B/ L’inadéquation du langage au réel

 

         À l’analyse des mots du passé s’ajoute une réflexion sur les mots du présent, de l’auteure, qui peinent parfois à adhérer au passé. Nathalie Sarraute tente sans cesse de trouver le mot juste, l’expression parfaite pour saisir le passé sans pourtant le ternir d’une réflexion a posteriori qui déformerait la pureté de l’instant fugace et désormais éteint : « […] j’éprouve… mais quoi ? quel mot peut s’en saisir ? Pas le mot à tout dire : “bonheur”, qui se présente le premier, non, pas lui… “félicité”, “exaltation”, sont trop laids, qu’ils n’y touchent pas… et “extase”… comme devant ce mot ce qui est là se rétracte… “joie”, oui, peut-être… ce petit mot simple, modeste, tout simple, peut effleurer sans grand danger… mais il n’est pas capable de recueillir ce qui m’emplit, me déborde, s’épand, va se perdre, se fondre dans les briques roses, les espaliers en fleurs, la pelouse, les pétales roses et blancs, l’air qui vibre parcouru de tremblements à peine perceptibles, d’ondes… des ondes de vie, de vie tout court, quel autre mot ?… de vie à l’état pur, aucune menace sur elle, aucun mélange, elle atteint tout à coup l’intensité la plus grande qu’elle puisse jamais atteindre… jamais plus cette sorte d’intensité-là, pour rien, parce que c’est là, parce que je suis dans cela, dans le petit mur rose, les fleurs des espaliers, des arbres, la pelouse, l’air qui vibre… je suis en eux sans rien de plus, rien qui ne soit à eux, rien à moi. » L’auteure arrive ici, par une longue périphrase et des réflexions compliquées, à saisir la vérité d’une anecdote passée qui ne peut se laisser contenir dans un seul mot.

 

C/ Les mots de l’enfance : le souvenir de l’insaisissable

 

         Une troisième strate de réflexion sur les mots se révèle enfin, et éclaire la vocation d’écriture de Nathalie Sarraute : une fois son autobiographie lue, le lecteur ne peut plus douter du “don”, de la “destinée” de l’auteure, qui semble avoir une relation particulière avec le langage.
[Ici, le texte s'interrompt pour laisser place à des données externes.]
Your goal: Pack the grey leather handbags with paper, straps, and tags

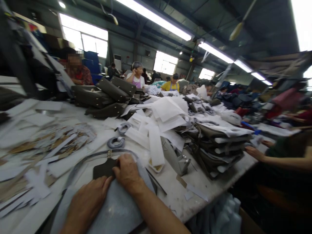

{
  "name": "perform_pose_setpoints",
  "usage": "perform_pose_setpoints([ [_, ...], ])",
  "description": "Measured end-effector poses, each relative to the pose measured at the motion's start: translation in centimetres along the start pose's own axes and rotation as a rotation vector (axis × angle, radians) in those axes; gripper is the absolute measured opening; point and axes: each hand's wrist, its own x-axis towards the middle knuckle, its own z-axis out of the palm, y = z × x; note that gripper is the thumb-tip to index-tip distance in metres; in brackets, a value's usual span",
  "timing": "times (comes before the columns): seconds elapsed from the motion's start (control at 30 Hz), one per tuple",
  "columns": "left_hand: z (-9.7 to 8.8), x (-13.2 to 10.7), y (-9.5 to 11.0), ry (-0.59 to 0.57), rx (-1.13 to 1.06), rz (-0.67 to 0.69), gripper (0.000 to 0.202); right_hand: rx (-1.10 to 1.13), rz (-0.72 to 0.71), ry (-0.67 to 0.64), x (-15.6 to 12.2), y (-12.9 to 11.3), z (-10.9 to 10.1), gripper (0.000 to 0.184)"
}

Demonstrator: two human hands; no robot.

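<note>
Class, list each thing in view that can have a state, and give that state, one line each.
Left hand, on the pale panel
Right hand, touching the dark piece
Pale panel, partly covered by both hands
Dark piece, partly covered
Grey rolls, coiled
White sheets, loosely heaped
Small tray, partly covered
Dark stack, layered
Cut scraps, scattered
Tube lights, lit

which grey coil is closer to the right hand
The front coil, just beyond the right hand; the other coil lies farther back on the table.
</note>
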Motion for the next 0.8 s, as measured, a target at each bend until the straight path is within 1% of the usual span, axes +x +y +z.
perform_pose_setpoints([
  [0.03,-0.5,-0.3,0.6,-0.037,-0.004,-0.021,0.045,0.057,0.019,0.092,-0.2,0.1,0.1,0.022],
  [0.07,-0.9,-0.6,1.1,-0.028,-0.009,-0.035,0.044,0.106,0.024,0.115,-0.3,0.3,0.2,0.030],
  [0.1,-1.2,-0.7,1.4,-0.017,-0.019,-0.043,0.042,0.157,0.023,0.111,-0.2,0.5,0.3,0.038],
  [0.17,-1.3,-0.7,1.8,0.008,-0.050,-0.048,0.041,0.262,0.040,0.087,0.2,1.2,0.8,0.045],
  [0.23,-1.1,-0.7,1.8,0.004,-0.058,-0.082,0.040,0.361,0.074,0.054,0.7,1.8,1.2,0.048],
  [0.3,-0.8,-0.9,1.7,0.004,-0.073,-0.105,0.039,0.439,0.105,0.017,0.9,2.2,1.0,0.052],
  [0.4,-0.7,-1.2,1.5,0.024,-0.124,-0.124,0.036,0.590,0.120,-0.026,0.7,2.1,-0.1,0.054],
  [0.5,-0.8,-1.4,1.3,0.059,-0.203,-0.156,0.030,0.824,0.114,-0.052,0.4,1.8,-1.4,0.054],
  [0.57,-0.8,-1.5,1.1,0.092,-0.266,-0.184,0.024,0.922,0.101,-0.106,0.3,1.7,-1.8,0.058],
  [0.67,-0.7,-1.5,0.7,0.175,-0.364,-0.229,0.018,0.933,0.073,-0.202,0.2,1.6,-2.2,0.062],
  [0.73,-0.5,-1.4,0.4,0.258,-0.416,-0.275,0.017,0.889,0.050,-0.240,0.2,1.4,-2.5,0.058],
  [0.8,-0.3,-1.3,0.1,0.358,-0.460,-0.325,0.020,0.822,0.023,-0.286,0.0,1.0,-2.8,0.052],
])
D’abord, effectivement, elle est attirée par les significations multiples des sons, et cherche sans cesse l’adéquation parfaite d’une pensée et d’une formulation. Mais encore, les mots prennent pour elle – et dès son enfance – une matérialité fantastique : « “Non, tu ne feras pas ça…” les paroles m’entourent, m’enserrent, me ligotent, je me débats… » La personnification des mots accentue le rôle qu’ils finissent par avoir dans la vie de la petite fille, future écrivaine : elle raconte notamment dans Enfance ses premiers écrits, et sa première expérience d’écriture. Les mots ont pour elle une densité incroyable, et deviennent presque ses souvenirs les plus précis. Nathalie Sarraute s’attache à décrire les mots qu’on lui a adressés plus que les objets ou les adultes qui l’ont entourée.